**Work item**. Your output should consist of the data, copied exactly.

(Stored records)
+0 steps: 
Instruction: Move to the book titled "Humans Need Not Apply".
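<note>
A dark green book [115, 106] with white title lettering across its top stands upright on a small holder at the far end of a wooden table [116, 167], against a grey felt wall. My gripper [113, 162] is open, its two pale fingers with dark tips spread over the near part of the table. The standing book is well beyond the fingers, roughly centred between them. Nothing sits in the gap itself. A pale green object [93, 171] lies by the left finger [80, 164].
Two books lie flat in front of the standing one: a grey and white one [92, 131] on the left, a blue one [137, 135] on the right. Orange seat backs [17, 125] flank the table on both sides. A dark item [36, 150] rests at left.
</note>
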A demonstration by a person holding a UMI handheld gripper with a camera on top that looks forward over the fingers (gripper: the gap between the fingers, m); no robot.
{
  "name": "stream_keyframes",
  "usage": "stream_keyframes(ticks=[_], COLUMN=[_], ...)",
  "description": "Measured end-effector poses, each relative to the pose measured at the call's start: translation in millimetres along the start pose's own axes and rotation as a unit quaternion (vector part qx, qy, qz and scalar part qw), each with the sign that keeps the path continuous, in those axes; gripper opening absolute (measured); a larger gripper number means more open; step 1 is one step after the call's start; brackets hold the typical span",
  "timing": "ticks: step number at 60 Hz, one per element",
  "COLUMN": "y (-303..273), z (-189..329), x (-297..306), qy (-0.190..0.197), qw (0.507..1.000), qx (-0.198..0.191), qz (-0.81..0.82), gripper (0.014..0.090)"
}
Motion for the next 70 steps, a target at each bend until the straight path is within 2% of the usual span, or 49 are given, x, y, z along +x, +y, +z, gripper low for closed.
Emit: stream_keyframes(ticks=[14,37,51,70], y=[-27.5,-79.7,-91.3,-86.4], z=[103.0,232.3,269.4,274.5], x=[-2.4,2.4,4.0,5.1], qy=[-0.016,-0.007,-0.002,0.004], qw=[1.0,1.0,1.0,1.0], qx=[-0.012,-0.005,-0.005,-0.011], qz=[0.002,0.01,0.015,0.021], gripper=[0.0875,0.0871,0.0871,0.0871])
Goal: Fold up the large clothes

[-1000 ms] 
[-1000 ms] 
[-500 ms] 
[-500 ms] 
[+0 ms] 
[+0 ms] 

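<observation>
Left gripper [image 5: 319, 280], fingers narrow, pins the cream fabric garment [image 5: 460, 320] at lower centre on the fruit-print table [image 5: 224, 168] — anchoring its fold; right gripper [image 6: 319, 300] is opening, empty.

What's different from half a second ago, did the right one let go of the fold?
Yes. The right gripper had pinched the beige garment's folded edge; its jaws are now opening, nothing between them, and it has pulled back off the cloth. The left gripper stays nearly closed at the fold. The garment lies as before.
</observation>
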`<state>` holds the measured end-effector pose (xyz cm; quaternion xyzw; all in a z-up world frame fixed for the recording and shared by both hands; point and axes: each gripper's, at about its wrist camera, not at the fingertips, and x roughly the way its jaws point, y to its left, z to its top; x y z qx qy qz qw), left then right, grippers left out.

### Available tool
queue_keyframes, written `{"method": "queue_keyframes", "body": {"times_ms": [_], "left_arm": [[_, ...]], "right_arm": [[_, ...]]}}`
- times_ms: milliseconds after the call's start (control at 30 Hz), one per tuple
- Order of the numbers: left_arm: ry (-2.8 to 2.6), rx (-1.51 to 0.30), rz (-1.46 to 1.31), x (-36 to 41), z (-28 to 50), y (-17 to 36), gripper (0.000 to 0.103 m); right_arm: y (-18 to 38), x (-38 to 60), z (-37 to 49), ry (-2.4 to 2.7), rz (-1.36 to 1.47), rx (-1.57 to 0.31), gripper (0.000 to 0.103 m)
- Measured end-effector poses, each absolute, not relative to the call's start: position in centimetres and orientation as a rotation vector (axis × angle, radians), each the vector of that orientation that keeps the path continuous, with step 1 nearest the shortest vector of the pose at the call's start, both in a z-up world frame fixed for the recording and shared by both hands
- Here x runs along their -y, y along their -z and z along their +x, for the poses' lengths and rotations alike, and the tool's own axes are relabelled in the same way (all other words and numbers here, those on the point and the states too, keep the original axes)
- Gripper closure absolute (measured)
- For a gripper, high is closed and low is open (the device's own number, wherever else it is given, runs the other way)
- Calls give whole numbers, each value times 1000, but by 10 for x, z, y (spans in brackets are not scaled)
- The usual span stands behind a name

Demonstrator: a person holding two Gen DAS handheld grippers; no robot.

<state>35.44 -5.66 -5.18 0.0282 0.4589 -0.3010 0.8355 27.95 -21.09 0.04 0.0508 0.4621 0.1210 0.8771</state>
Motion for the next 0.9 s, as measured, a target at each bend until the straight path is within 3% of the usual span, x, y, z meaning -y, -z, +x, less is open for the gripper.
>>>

**Response area**.
+0 steps: 
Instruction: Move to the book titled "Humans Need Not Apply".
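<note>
A dark green book [115, 106] with white title lettering across its top stands upright on a small holder at the far end of a wooden table [116, 167], against a grey felt wall. My gripper [113, 162] is open, its two pale fingers with dark tips spread over the near part of the table. The standing book is well beyond the fingers, roughly centred between them. Nothing sits in the gap itself. A pale green object [93, 171] lies by the left finger [80, 164].
Two books lie flat in front of the standing one: a grey and white one [92, 131] on the left, a blue one [137, 135] on the right. Orange seat backs [17, 125] flank the table on both sides. A dark item [36, 150] rests at left.
</note>
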A demonstration by a person holding a UMI handheld gripper with a camera on top that looks forward over the fingers (gripper: the gap between the fingers, m); no robot.
{
  "name": "stream_keyframes",
  "usage": "stream_keyframes(ticks=[_], COLUMN=[_], ...)",
  "description": "Measured end-effector poses, each relative to the pose measured at the call's start: translation in millimetres along the start pose's own axes and rotation as a unit quaternion (vector part qx, qy, qz and scalar part qw), each with the sign that keeps the path continuous, in those axes; gripper opening absolute (measured); a larger gripper number means more open; step 1 is one step after the call's start; brackets hold the typical span",
  "timing": "ticks: step number at 60 Hz, one per element",
  "COLUMN": "y (-303..273), z (-189..329), x (-297..306), qy (-0.190..0.197), qw (0.507..1.000), qx (-0.198..0.191), qz (-0.81..0.82), gripper (0.014..0.090)"
}
Motion for the next 70 steps, a target at each bend until the straight path is within 2% of the usual span, or 49 are given, x, y, z along +x, +y, +z, gripper low for closed.
Emit: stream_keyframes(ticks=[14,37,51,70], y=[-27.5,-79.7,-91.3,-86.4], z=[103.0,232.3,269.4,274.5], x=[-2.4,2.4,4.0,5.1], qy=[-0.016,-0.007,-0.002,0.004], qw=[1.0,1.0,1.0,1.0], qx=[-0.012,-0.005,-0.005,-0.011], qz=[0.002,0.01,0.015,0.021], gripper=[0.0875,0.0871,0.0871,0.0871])
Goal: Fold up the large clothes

[-1000 ms] 
[-1000 ms] 
[-500 ms] 
[-500 ms] 
[+0 ms] 
[+0 ms] 

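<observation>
Left gripper [image 5: 319, 280], fingers narrow, pins the cream fabric garment [image 5: 460, 320] at lower centre on the fruit-print table [image 5: 224, 168] — anchoring its fold; right gripper [image 6: 319, 300] is opening, empty.

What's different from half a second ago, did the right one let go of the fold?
Yes. The right gripper had pinched the beige garment's folded edge; its jaws are now opening, nothing between them, and it has pulled back off the cloth. The left gripper stays nearly closed at the fold. The garment lies as before.
</observation>
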`<state>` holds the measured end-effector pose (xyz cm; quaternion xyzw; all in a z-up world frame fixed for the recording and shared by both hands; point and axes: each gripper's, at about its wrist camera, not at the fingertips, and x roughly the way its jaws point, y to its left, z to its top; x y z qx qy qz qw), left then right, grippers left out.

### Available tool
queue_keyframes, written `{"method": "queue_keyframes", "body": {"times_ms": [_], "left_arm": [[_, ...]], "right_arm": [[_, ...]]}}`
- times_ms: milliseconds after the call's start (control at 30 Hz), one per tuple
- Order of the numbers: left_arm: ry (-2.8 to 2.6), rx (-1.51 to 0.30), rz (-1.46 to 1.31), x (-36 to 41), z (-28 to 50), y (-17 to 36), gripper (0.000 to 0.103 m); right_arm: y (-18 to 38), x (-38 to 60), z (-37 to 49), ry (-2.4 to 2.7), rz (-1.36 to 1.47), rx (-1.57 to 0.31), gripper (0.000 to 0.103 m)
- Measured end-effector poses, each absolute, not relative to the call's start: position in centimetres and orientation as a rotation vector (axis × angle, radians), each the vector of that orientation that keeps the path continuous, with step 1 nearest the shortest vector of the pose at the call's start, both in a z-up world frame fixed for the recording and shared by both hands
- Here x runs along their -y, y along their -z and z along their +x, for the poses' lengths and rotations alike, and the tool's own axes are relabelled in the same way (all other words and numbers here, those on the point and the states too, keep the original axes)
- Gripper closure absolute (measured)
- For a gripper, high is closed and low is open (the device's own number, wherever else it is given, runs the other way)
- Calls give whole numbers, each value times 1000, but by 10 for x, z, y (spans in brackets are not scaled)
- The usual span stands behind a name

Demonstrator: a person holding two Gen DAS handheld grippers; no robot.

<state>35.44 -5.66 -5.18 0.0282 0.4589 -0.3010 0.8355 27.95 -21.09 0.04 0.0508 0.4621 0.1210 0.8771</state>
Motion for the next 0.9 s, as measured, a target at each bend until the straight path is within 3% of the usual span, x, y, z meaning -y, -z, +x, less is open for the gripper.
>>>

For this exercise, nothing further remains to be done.